AI adoption is exposing in some firms an underlying issue that has quietly existed for decades. Workflows that have traditionally functioned through professional instinct, informal shortcuts and the competence of individuals. That model held when the tools were slow and the practice could absorb this inefficiency as just the way things were done. AI changes the playing field. It increases throughput, reduces friction and makes it possible to produce persuasive legal text at scale. But if your underlying workflow is loose, undocumented and dependent on tacit knowledge then AI doesn’t modernise it. Rather it amplifies the weaknesses. It accelerates the wrong steps as efficiently as the right ones and it does so with the appearance of polish. This is why the EU AI Act is best understood not as a technology regulation but as a systems and accountability regime. It forces organisations to make their internal operations legible. Who did what, using which systems, touching which data, under whose authority, with what oversight and with what evidence that the output was checked. The firms that treat this as a workflow programme will build an operating model where technology can be safely layered because the work itself has been engineered to be predictable, auditable and resilient under scrutiny.

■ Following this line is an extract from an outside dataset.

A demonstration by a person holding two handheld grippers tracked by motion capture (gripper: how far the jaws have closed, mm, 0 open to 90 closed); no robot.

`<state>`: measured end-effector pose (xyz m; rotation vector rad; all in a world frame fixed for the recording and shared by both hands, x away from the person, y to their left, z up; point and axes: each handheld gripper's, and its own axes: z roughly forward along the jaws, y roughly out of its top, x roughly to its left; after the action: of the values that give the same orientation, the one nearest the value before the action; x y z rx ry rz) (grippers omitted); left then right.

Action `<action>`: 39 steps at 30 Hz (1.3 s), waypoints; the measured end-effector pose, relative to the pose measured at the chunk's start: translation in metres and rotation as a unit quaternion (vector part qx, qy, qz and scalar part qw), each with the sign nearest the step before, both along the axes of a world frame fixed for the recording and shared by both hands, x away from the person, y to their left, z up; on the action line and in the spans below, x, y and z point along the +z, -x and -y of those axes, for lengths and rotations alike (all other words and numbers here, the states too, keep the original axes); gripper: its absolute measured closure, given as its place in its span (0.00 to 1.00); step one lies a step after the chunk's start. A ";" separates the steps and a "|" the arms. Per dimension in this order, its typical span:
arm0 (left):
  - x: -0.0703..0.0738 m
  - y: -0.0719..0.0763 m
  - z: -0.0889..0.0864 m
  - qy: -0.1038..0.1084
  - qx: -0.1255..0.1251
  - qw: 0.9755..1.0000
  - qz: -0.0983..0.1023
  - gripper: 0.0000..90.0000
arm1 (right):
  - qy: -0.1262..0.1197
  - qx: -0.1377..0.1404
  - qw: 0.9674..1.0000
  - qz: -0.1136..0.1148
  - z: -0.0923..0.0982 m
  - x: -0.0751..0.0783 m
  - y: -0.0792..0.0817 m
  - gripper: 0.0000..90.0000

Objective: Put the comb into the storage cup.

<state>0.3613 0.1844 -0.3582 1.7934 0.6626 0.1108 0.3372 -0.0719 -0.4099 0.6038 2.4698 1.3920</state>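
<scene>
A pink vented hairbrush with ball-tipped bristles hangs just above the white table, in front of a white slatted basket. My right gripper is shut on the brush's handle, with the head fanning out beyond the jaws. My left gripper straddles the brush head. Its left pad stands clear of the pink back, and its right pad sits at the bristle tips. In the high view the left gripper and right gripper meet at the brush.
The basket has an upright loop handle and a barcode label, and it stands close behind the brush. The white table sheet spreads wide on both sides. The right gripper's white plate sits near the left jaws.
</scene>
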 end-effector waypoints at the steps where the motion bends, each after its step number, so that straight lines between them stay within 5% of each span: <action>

The most common mistake now is trying to bolt new capabilities onto old pathways. Legacy workflows in many firms were never designed as systems but evolved as a set of adaptations such as a partner’s preferred way of drafting, a secretary’s informal checklist, a trainee’s personal method of managing deadlines, a WhatsApp message here, a quick copy paste there and an assumption that someone will catch any mistakes. Legal tech on top of a system like this is merely ornamentation. Something that looks good in a demo will likely collapse under real volume because it doesn’t solve the underlying constraint. Work that is not standardised cannot be reliably automated, work that cannot be reconstructed cannot be defensibly delegated and work that has no defined decision points cannot be safely accelerated. In practice, this is why AI pilots so often stall after the initial enthusiasm. The tool works but the firm’s workflow cannot accommodate it without raising risk. This could be confidentiality risk, privilege risk, negligence risk and now, explicitly, governance risk as the AI Act phases in obligations that make evidence essential.
Workflow readiness, then, is the prerequisite that makes legal technology actually usable. It begins with a shift in what you treat as the unit of improvement. Not the app. Not the feature. The workflow. A workflow is a sequence of real actions with defined boundaries such as what data enters, where it goes, who is authorised to use it, what outputs are produced, what checks occur and what escalation happens when something looks wrong or uncertain. Once that is defined, technology becomes straightforward. You can decide where AI is permitted (low-consequence drafting support, summarisation, extraction), where it is restricted (anything that resembles advice, anything filed or served, anything that materially affects rights), and where it is simply not allowed without controlled oversight. The AI Act’s logic is built around exactly this. Classifications, roles, transparency in specified interactions and an expectation that organisations can demonstrate oversight and accountability. In other words, the Act does not merely ask whether you used AI it asks whether you can show you used it within a controlled system.
The blockage created by old workflows is economic. Firms that retain highly bespoke, partner specific ways of working cannot scale quality without scaling cost. They cannot standardise supervision without constant friction. They cannot implement AI safely because the variability in inputs and outputs is too high. This is what happens when systems are absent. Technology doesn’t fix that. It makes it visible, faster. And once visible, it becomes a liability.
A higher end way to think about this is that legal practice is moving from an artisanal production model where expertise is expressed through individual craft to an engineered service model, where expertise is embedded into repeatable processes. This does not reduce the importance of judgment but ensures that professional judgment is applied where it is genuinely needed rather than being consumed by preventable variability like missing information, inconsistent templates, untracked changes, undocumented decisions, unchecked outputs. AI can be extraordinary in an engineered environment because it can operate inside clear constraints. It can draft within defined parameters, summarise within agreed formats, extract within consistent structures and accelerate work without changing the meaning of it. But in a non-engineered environment AI becomes a force for drift. It can shift the shape of work, it introduces untraceable decisions and it produces outputs that are difficult to attribute and harder to defend. In this situation a firm can end up with more text, more speed, and less control which is the worst combination under a risk-based regime.
The best move firms can make now (Q1-Q2 2026) is to start the process of making the firm’s workflows legible, bounded and auditable because that is what turns AI from a risk multiplier into a productivity engine. Inventory the workflows where AI is already creeping in. Define approved patterns of use that are easier to follow than improvisation. Put gates at high-consequence moments like client advice, court outputs, undertakings anything that touches rights or carries external reliance. Tighten procurement so tools cannot enter the firm faster than governance can follow. And build evidence as a by-product of the workflow rather than an after the fact scramble. Once that is done, legal technology stops being a series of pilots and becomes an operating upgrade. The EU AI Act is simply the clearest signal yet that the era of casual, invisible AI use in professional use is ending. Workflow readiness is now the foundation of defensible, scalable practice.